They could friggin' put it to bed already.
To answer you in a few more words, though...
DaHeckIzDat wrote:Sure, but it's not like we have Modern Warfare 92 coming out this year. We've got a bunch of different offshoots of CoD, like Black Ops, Future Warfare, and Ghosts. Some of which are better than others sure, but they ARE changing thing even if the core gameplay stays the same.
By any reasonable standard, no, they are not changing anything, any more than a ROM hack that puts a Mario sprite in Sonic the Hedgehog
has changed anything. Call of Duty
has been flogging the same rotting pulp of a horse for years and years, regardless of how particular iterations have been dressed up.
DaHeckIzDat wrote:Which makes me wonder, what else do people think they can do to a military themed FPS?
What kind of question is this? There are so many
different ways to make an FPS besides Call of Duty
's tired "spunkgargleweewee" (Yahtzee's word; look it up if you aren't familiar). You've played games that aren't named Call of Duty
DaHeckIzDat wrote:They tried changing the setting in FW, but people cried because it felt like Halo instead of CoD. They could try turning it into an arcade style top down shooter, but then people would whine that CoD is supposed to be a FIRST PERSON shooter.

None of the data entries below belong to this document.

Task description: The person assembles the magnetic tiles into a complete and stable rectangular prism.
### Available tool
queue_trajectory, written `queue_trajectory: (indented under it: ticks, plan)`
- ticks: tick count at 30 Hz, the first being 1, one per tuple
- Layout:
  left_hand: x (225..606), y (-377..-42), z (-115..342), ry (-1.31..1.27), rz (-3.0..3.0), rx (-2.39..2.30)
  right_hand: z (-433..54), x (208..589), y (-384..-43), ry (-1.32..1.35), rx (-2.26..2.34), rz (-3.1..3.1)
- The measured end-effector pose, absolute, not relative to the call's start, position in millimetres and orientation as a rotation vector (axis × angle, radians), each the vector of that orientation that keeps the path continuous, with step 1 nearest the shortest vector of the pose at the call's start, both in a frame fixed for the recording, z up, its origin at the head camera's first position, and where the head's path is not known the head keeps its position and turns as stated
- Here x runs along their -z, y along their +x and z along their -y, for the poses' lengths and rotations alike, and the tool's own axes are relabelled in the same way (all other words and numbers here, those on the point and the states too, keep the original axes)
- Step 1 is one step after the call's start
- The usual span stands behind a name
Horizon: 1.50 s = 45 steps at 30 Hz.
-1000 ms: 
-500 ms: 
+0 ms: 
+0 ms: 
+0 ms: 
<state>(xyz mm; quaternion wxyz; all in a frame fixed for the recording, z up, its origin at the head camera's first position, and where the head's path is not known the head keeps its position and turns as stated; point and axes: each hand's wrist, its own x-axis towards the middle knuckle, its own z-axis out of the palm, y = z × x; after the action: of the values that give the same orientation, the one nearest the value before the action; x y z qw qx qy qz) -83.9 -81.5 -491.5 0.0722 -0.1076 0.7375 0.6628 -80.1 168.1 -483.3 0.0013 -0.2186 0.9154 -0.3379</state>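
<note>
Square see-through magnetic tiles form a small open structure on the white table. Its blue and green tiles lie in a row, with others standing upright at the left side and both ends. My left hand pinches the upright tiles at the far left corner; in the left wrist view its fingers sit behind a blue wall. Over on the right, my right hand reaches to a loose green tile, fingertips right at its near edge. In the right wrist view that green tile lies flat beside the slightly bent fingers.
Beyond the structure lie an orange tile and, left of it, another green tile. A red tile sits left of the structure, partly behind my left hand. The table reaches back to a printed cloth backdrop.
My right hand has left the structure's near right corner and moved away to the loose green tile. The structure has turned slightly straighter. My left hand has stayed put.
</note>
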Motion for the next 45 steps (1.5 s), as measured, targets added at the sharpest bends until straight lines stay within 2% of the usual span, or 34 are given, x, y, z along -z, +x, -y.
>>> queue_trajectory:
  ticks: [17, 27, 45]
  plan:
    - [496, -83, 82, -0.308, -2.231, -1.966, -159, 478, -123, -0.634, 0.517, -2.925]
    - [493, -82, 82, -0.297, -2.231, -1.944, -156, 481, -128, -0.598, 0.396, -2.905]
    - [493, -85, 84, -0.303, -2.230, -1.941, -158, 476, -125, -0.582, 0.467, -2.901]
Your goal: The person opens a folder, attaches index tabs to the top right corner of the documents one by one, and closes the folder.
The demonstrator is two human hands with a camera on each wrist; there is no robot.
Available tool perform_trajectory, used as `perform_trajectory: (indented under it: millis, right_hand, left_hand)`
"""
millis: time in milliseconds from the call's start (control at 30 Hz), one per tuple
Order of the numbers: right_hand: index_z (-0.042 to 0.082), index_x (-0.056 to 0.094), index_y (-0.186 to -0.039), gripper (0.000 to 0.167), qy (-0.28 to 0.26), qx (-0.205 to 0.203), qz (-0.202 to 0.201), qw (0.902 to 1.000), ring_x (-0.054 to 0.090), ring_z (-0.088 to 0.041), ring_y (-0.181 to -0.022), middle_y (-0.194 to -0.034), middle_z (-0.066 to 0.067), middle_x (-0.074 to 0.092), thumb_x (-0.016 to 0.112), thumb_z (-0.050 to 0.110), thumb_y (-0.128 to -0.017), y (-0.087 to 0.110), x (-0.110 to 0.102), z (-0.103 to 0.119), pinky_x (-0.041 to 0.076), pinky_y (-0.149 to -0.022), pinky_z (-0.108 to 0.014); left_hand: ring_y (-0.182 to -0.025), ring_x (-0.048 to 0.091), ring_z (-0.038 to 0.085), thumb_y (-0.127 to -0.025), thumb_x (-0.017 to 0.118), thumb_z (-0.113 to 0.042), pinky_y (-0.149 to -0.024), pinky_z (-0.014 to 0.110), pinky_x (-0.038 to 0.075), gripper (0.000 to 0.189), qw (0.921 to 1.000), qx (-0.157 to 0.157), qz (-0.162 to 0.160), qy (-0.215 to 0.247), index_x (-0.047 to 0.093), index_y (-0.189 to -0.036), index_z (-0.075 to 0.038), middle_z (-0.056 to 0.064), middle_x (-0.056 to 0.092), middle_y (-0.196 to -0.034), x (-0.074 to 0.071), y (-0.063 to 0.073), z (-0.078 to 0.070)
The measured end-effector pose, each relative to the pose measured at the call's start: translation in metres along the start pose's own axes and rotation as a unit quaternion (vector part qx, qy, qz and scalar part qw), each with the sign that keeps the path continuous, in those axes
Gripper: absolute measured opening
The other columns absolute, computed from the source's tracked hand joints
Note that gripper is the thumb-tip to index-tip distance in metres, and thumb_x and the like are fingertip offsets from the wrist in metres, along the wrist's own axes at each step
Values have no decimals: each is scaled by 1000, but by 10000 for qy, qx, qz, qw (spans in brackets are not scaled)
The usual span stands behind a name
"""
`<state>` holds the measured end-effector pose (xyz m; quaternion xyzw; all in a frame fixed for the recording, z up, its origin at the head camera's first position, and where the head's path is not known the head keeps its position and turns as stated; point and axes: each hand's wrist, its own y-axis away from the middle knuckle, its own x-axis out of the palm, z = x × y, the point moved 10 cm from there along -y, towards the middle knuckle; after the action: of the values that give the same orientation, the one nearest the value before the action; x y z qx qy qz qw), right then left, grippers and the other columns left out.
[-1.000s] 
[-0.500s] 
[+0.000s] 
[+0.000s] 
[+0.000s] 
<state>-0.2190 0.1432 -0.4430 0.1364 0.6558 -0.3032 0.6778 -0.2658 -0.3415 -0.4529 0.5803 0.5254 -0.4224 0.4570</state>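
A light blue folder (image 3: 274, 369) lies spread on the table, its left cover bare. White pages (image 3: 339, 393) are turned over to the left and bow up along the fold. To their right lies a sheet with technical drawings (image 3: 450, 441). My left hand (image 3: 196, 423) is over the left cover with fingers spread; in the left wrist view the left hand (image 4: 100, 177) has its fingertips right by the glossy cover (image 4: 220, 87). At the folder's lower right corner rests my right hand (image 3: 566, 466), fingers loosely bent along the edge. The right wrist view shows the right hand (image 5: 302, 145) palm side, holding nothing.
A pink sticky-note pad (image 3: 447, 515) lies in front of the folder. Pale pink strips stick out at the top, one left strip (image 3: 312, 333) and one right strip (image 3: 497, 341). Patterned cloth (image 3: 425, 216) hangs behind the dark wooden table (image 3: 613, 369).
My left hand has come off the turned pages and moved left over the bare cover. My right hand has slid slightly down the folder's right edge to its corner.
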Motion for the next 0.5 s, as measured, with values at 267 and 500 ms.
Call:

Neither of these meaningfully addresses the question (the first because it's cosmetic, the second because it has practically no relation to the series at all), but that doesn't matter because, at this point, a game that actually changed anything of substance would not be Call of Duty
. It's like how Halo 3: ODST
was too different to be a "real" Halo
game, except that Call of Duty
has already had spinoffs that are essentially identical to the main series anyway, so there's no room even there for actual imagination.
I don't think that Call of Duty
is a productive avenue of discussion for your original question though, so I'll go back to your original post.
DaHeckIzDat wrote:One of the most common complaints made against Call of Duty is that every game is exactly the same as the last one, but other games like Dark Souls somehow avoid that complaint even though each game is relatively unchanged from the previous one. But then, when other games do try to change things up, Silent Hill: Shattered Memories for example, people complain that it doesn't feel like a [insert franchise] game should, and that's bad. So, in your opinion, what is worse? Never changing, or changing too much?
People in general actually do not hate games for changing too much. A textbook example is the Resident Evil
series, which went from the strange, cramped clunkiness of the PlayStation games to the action of Resident Evil 4
and was universally praised for it. People do dislike games when they are bad, like Resident Evil 6
. Nobody hated Resident Evil 7
for being completely different from Resident Evil 6
, because it was good. It's that simple. As long as there's some obvious connection to the substance - especially the strengths - of the original game, or even the previous one (scariness and lock-and-key scavenger hunts in Resident Evil
's case), sequels can do just about anything as long as they make it work. Look at the Mario games, whose entire history has consisted of using the basic foundations of Super Mario Bros.
or Super Mario 64
to explore imaginative new mechanics, like throwing enemies (in a game that wasn't even made for the series but is still beloved for its own merits) or gravity in space. Sequels don't need to be reinventions, and there's always room for refinement, but they never have to be redundant.